The data collection tools were piloted with one therapist and three clients who had received rehabilitation at a Community Health Care Centre in the Western Cape. The pilot study indicated that none of the questions were unclear or redundant and that sufficient data were collected to achieve the aims and objectives of the study.
Data were collected in Afrikaans - the language preferred by all 32 participants. The tools developed by the primary author were also developed in Afrikaans. The other tools were translated into Afrikaans by the primary author. The participants were contacted to obtain their provisional consent and to make an appointment with them to collect data at their homes. Data were collected first by using the demographic questionnaire followed by the ICF-based questionnaire.
Six folder audit forms were completed as these were the only folders that could be located. The primary author was unable to find yearly reports, financial records or programme statistics and was therefore unable to complete the checklist on programme inputs.
An appointment was made to interview each of the two therapists employed by the centre on a date suitable to them and data were collected from them using the questionnaire developed for this purpose.
Data were entered onto an Excel spread sheet and analysed by a statistician using Statistica, Version 8. The Spearman rank order correlations and the Mann-Whitney U tests were used, because the data was not normally distributed13. This was to determine any correlation between the rehabilitation provided and client outcomes. A 'p' value of < 0.05 was regarded as statistically significant.
As the data collection tools were either self-designed or developed using a combination of existing tools, their reliability and validity were not tested.

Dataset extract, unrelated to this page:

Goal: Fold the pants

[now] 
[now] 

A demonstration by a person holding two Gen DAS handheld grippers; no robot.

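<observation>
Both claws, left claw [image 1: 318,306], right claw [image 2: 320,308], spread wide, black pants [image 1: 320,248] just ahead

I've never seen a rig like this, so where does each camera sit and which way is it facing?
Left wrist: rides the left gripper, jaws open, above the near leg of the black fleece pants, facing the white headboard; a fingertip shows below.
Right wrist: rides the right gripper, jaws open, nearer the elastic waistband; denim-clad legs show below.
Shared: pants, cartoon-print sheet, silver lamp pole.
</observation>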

This was offset to an extent through triangulation of information from clients, with information from folders and from therapists which went some way towards verifying the validity of findings11.
The study was registered with the Committee for Human Research at the University of Stellenbosch. (Reference number NO09/05/147). Permission was obtained from the Western Cape Department of Health to carry out the study and to peruse client records. Written informed consent was obtained from all the participants. Participation in the research was voluntary and it was made clear that refusal to participate would not have any future negative consequences for participants. All information was treated as confidential. The contact details and names of the therapists working at the centre would have been provided to any client in need of intervention.
Demographic details of the client participants
The clients' demographic details are presented in Table II. The majority (14) was between 51 and 60 years old. Only one of the participants was employed. The 25 participants who were unemployed cited their amputation as the main reason for their unemployment.
History of the amputation gathered from the client participants
The most common level of amputation was transtibial and the most common cause was Diabetes Mellitus (Table III).
Thirteen clients received prosthetic rehabilitation and 17 received non-prosthetic rehabilitation.
The amputee rehabilitation programme offered at the study site - information gathered from both the client and therapist participants (see Table IV).
The therapists could not provide any information on treatment objectives, vision or mission statements. In addition, annual reports, financial statements and client registers could not be found. According to therapists these had been kept on computer and were lost when the computers were stolen in 2009.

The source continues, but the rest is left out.